When or before the piston bottoms out, as described above, the user will release the actuator, permitting the spring 98 to move the actuator spout/stem 84 upward. This raising of the stem 84 causes the bi-directional fin-type seal 96 to move upward with respect to the piston and the elongate windows 60, closing the discharge aperture. Simultaneously, a lower aperture (FIG. 1) is opened as the seal 96 exposes it. The seal 96 engages stop 63. Continued upward movement of the stem reopens the lost-motion spacing of rib 120 above surface 130. With the seal 96 driving upward against stop 63, movement continues as the piston 52 rises and expands the pumping chamber 64. Vacuum created thereby draws fluid up the dip tube 46 into inlet chamber 66 and finally through the aperture 102 to define an inlet path and into the pumping chamber 64.
When the main piston flange and seal 58 move up and engage the lower end of the downward lip 28 (FIG. 1), the upward limit of travel is reached.
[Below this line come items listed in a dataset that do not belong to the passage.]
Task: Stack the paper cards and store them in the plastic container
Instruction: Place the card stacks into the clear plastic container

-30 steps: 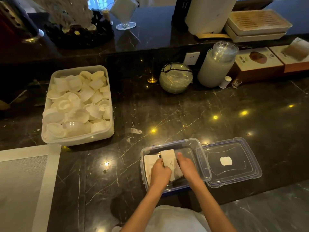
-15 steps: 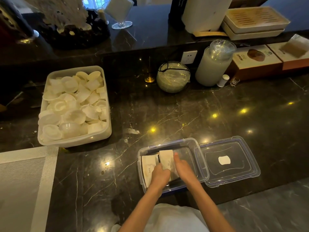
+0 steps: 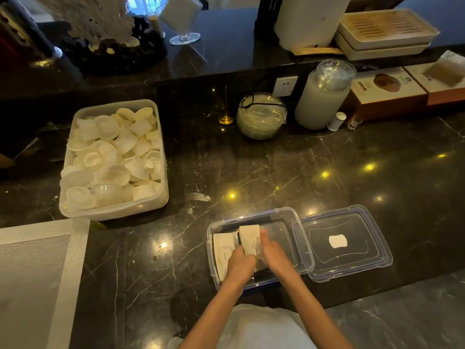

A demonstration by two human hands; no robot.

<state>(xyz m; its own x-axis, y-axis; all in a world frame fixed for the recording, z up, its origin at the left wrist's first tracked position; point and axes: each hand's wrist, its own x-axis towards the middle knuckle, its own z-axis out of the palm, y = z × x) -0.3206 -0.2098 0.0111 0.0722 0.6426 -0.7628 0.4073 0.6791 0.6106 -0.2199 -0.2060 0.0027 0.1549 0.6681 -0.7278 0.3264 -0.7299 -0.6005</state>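
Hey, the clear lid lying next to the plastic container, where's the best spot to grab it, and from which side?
Probably the lid's far or right-hand rim. It lies flat on the dark counter with those edges free, while its left edge sits against the container where both hands, left and right, are busy with the card stack. Come from the right and pinch the rim.

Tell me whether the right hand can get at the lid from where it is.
Probably yes. The lid lies open-side up right beside the container, on the right hand's side, with nothing on the counter between them. That hand is busy pressing the cards, so it would have to let go first.
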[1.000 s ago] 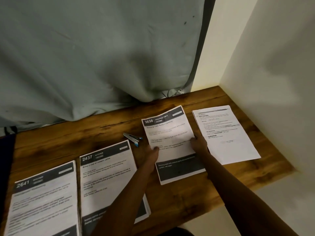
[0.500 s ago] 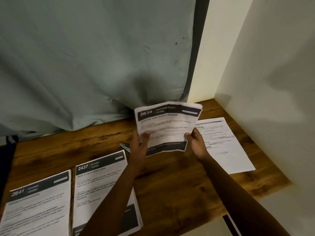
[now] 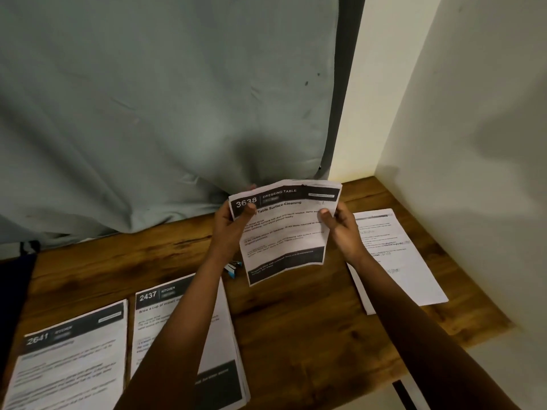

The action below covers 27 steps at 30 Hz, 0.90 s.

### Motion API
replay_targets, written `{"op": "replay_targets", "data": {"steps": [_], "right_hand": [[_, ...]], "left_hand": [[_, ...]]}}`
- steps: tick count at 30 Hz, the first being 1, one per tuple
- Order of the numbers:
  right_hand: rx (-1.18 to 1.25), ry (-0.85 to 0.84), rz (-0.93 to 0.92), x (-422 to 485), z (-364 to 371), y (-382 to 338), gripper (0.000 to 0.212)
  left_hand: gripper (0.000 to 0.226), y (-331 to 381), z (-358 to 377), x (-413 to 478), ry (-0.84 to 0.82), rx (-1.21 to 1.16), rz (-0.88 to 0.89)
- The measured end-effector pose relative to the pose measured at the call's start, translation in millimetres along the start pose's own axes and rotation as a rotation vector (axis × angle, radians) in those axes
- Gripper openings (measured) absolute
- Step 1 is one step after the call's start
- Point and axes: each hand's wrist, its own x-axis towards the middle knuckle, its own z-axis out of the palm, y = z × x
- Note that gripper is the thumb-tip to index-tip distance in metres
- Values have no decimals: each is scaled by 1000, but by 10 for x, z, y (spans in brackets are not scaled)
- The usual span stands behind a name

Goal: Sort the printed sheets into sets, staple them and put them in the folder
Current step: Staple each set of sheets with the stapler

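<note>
the 3638 sheets [image 3: 284, 235] are held up clear of the worktop [image 3: 296, 335]. their long axis runs 12 to 6 o'clock, header at 12, print facing the camera. the left hand [image 3: 232, 229] pinches the 9 o'clock edge by the header, thumb on front. the right hand [image 3: 340, 232] pinches the 3 o'clock edge. a second ago they lay flat on the worktop, and half a second ago both grips sat lower. what may be a stapler [image 3: 231, 269] lies at their 7 o'clock.

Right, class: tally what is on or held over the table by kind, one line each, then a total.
Paper sets: 4 (3638 set, held by the left hand and right hand; 2437 set; 2641 set; plain set)
Stapler: 1
Total: 5
</note>
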Motion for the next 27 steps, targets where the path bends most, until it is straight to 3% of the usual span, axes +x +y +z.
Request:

In this first position, with the chamber 64 filled with lotion, the pump is ready for the next depression stroke. If the chamber 64 is empty at the beginning of the process, two or three strokes of the actuator may be necessary to fill it. This is a common characteristic of simple pumps of this type.
In the downward and upward movement of seal 96 with respect to the windows 60, the seal may be regarded as a shuttle valve.
The operation of the lock will have already been inferred by those skilled in the art. With the actuator and seal 96 in first position, the actuator will be turned clockwise. One will feel a bump (detent means 122, 134) signifying that the discharge valve is locked closed. One may then depress the actuator all the way down and turn the actuator farther in a clockwise direction. One will feel a second bump (detent means 110, 106) signifying that the pump is in lockdown position.
On preparing the dispenser for use, the consumer will turn the actuator counter-clockwise. She will first feel the bump as the discharge valve locking detents (122, 134) clear and then the stiffer lockdown detents (110, 106) will clear and the actuator will pop up. At this point the consumer will be assured that the pump is totally operative. (Had the lockdown detent cleared first, the actuator would pop up but the discharge valve would still be locked and the consumer would think she had a defective unit.)
The benefit of the present pump is, of course, that there is presented an effective tactilly perceivable lock against drool or discharge and an effective tactilly perceivable lockdown for shipping. The special beauty of the present arrangement is that the pump may be unlocked and ready for use from lockdown with one simple turn of the actuator (illustratively a 90° turn, that is; a quarter turn).
Variations in the invention are possible. Thus, while the invention has been shown in one limited embodiment, it is not so limited but is of a scope defined by the following claim language which may be broadened by an extension of the right to exclude others from making, using or selling the invention as is appropriate under the doctrine of equivalents.